About this exercise: Output each line of the data below exactly, omitting any image.

=== Data provided ===

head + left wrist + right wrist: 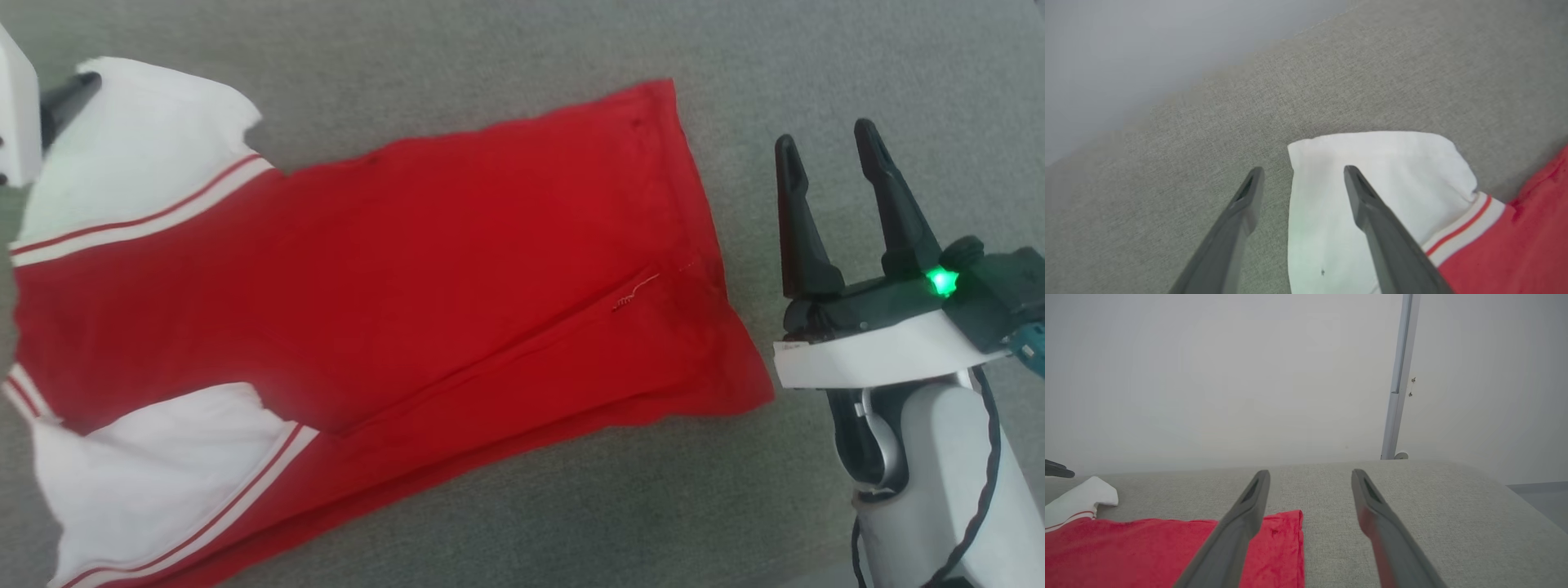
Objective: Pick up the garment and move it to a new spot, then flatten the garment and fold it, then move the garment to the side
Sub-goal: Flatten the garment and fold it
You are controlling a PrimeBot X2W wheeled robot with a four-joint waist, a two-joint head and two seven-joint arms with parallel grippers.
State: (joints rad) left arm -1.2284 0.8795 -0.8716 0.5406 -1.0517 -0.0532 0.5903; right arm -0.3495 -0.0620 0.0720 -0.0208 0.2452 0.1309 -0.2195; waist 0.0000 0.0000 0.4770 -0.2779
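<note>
Far left: left gripper (pixel 1303 169), fingers spread wide and empty, one over the edge of the far white sleeve (pixel 1380 163), the other over bare upholstery. Centre: the garment (pixel 408 269), a red T-shirt with stripe-bordered white sleeves, laid flat on the grey fabric surface (pixel 490 49), sleeves to the left, hem to the right. Right: right gripper (pixel 825 135), fingers likewise parted, holding nothing, just beside the hem and clear of the cloth.

garment (pixel 392 269): red, white sleeves, red-white stripes | surface (pixel 490 73): grey-green | end effector fingers (pixel 796 220): dark
</note>
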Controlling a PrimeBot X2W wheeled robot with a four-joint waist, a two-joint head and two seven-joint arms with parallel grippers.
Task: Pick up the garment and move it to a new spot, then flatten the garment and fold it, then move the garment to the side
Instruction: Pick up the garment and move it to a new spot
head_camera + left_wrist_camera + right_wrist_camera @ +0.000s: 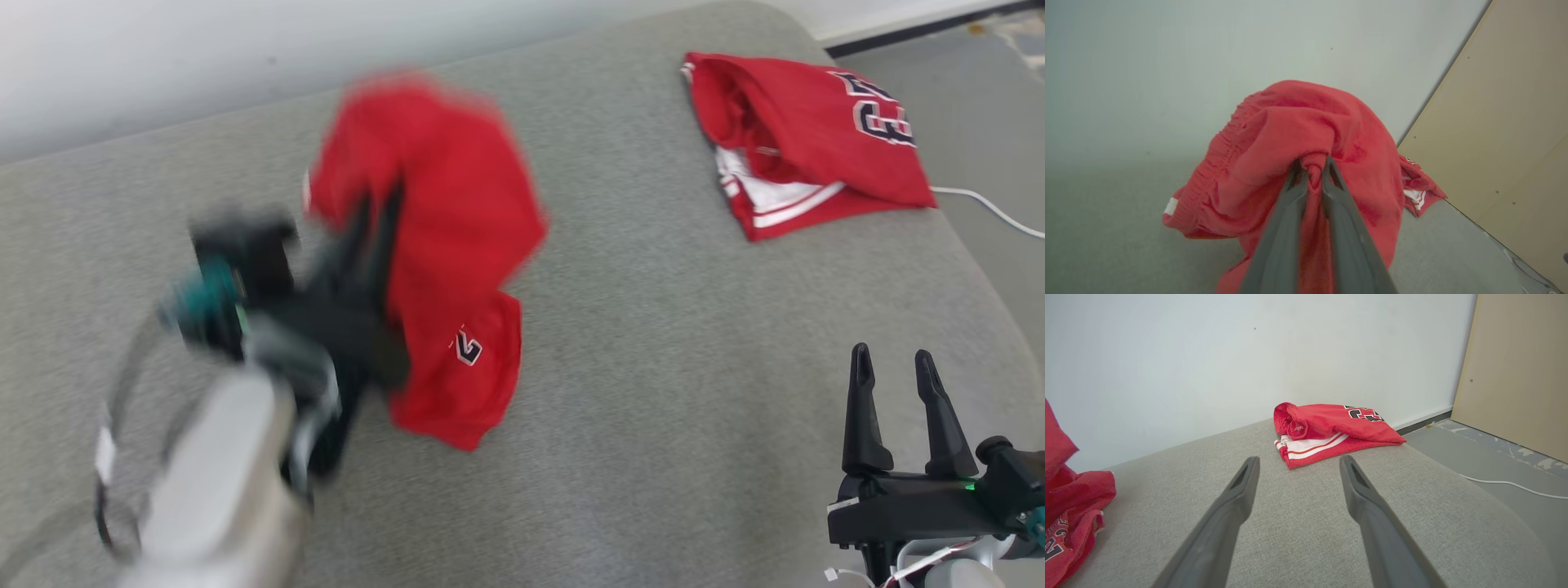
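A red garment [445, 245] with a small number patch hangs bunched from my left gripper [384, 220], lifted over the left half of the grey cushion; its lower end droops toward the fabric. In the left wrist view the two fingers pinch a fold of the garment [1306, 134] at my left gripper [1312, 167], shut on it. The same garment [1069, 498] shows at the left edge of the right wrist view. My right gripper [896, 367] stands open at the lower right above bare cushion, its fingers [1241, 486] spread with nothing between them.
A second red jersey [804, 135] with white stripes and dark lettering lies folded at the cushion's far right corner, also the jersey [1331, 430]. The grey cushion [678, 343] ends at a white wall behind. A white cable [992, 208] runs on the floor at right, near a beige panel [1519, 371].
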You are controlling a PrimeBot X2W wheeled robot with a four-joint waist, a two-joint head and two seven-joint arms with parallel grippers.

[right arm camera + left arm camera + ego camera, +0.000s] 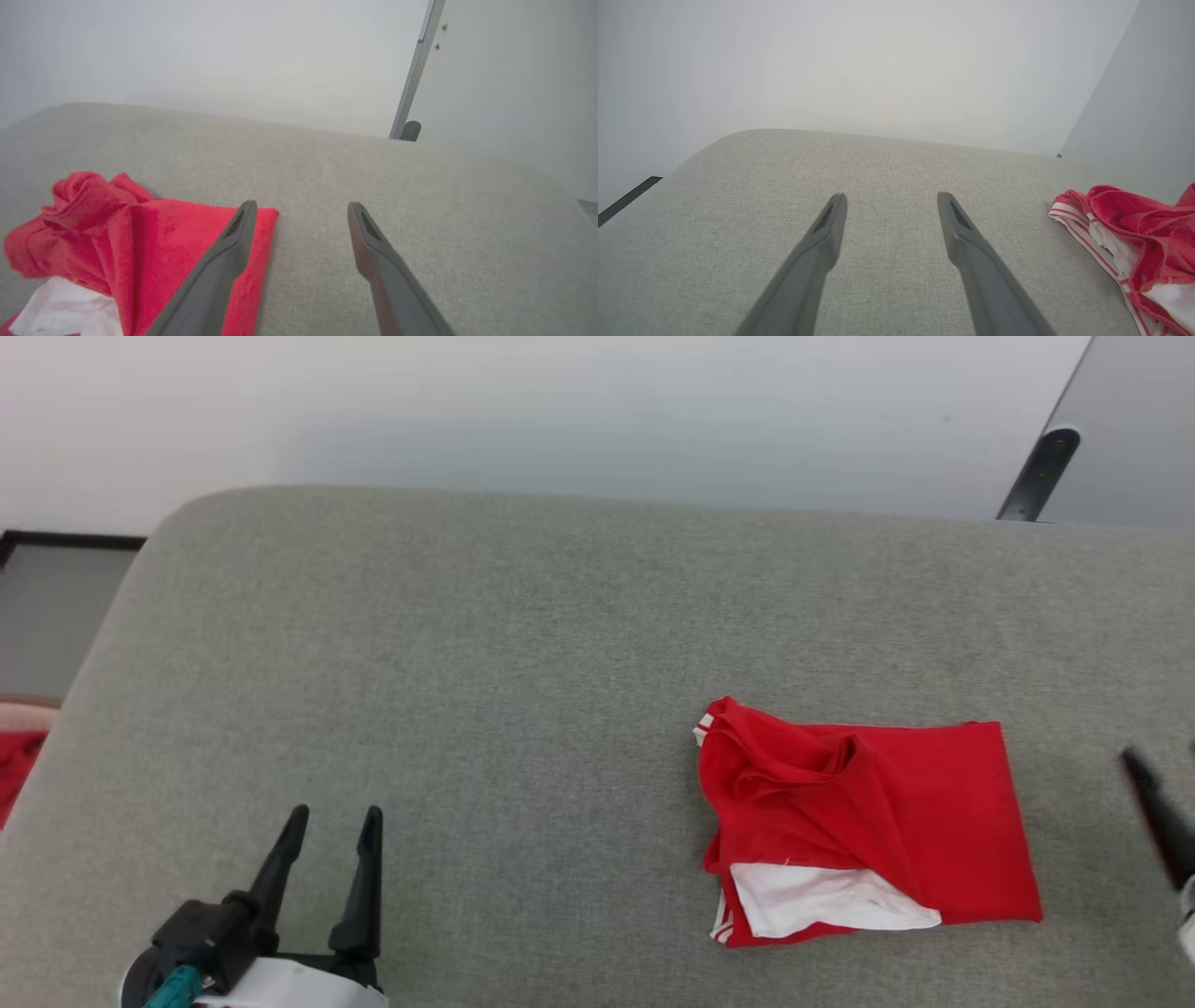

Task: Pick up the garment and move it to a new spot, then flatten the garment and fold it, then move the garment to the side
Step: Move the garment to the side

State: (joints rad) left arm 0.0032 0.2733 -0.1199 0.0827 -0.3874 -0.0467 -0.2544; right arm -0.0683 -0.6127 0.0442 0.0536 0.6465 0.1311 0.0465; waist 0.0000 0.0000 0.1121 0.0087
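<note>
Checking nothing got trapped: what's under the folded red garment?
The garment rests on the grey surface; a white panel peeks from its lower folds. Anything directly beneath the cloth is hidden.

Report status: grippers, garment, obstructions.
Left gripper open, empty, left of the garment. Right gripper open, empty, by its right edge. Garment folded, rumpled on top, on the grey surface. No obstructions seen.
</note>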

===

Exercise result:
head + left wrist + right wrist: 
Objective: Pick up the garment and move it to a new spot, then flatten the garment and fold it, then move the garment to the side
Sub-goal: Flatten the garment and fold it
You are controlling a PrimeBot X2W wheeled robot with a four-joint waist, a two-joint head and two seven-joint arms with parallel grippers.
State: (joints rad) left arm -1.2284 0.8795 -0.8716 0.5406 -1.0517 -0.0532 0.5903; right arm -0.3495 -0.0620 0.0720 -0.0208 0.2452 0.1309 -0.2195; waist 0.0000 0.0000 0.4770 -0.2779
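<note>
Far left: left gripper (pixel 1303 169), fingers spread wide and empty, one over the edge of the far white sleeve (pixel 1380 163), the other over bare upholstery. Centre: the garment (pixel 408 269), a red T-shirt with stripe-bordered white sleeves, laid flat on the grey fabric surface (pixel 490 49), sleeves to the left, hem to the right. Right: right gripper (pixel 825 135), fingers likewise parted, holding nothing, just beside the hem and clear of the cloth.

garment (pixel 392 269): red, white sleeves, red-white stripes | surface (pixel 490 73): grey-green | end effector fingers (pixel 796 220): dark
</note>
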Controlling a PrimeBot X2W wheeled robot with a four-joint waist, a two-joint head and two seven-joint arms with parallel grippers.
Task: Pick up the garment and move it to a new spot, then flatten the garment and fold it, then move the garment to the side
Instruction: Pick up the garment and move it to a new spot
head_camera + left_wrist_camera + right_wrist_camera @ +0.000s: 
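A red garment [445, 245] with a small number patch hangs bunched from my left gripper [384, 220], lifted over the left half of the grey cushion; its lower end droops toward the fabric. In the left wrist view the two fingers pinch a fold of the garment [1306, 134] at my left gripper [1312, 167], shut on it. The same garment [1069, 498] shows at the left edge of the right wrist view. My right gripper [896, 367] stands open at the lower right above bare cushion, its fingers [1241, 486] spread with nothing between them.
A second red jersey [804, 135] with white stripes and dark lettering lies folded at the cushion's far right corner, also the jersey [1331, 430]. The grey cushion [678, 343] ends at a white wall behind. A white cable [992, 208] runs on the floor at right, near a beige panel [1519, 371].
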You are controlling a PrimeBot X2W wheeled robot with a four-joint waist, a two-joint head and two seven-joint arms with parallel grippers.

[right arm camera + left arm camera + ego camera, +0.000s] 

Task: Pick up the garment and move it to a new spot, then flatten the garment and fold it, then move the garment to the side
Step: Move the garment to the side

State: (joints rad) left arm 0.0032 0.2733 -0.1199 0.0827 -0.3874 -0.0467 -0.2544; right arm -0.0683 -0.6127 0.0442 0.0536 0.6465 0.1311 0.0465; waist 0.0000 0.0000 0.1121 0.0087
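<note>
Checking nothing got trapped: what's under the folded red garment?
The garment rests on the grey surface; a white panel peeks from its lower folds. Anything directly beneath the cloth is hidden.

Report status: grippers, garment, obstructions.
Left gripper open, empty, left of the garment. Right gripper open, empty, by its right edge. Garment folded, rumpled on top, on the grey surface. No obstructions seen.
</note>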

What the exercise required is now complete.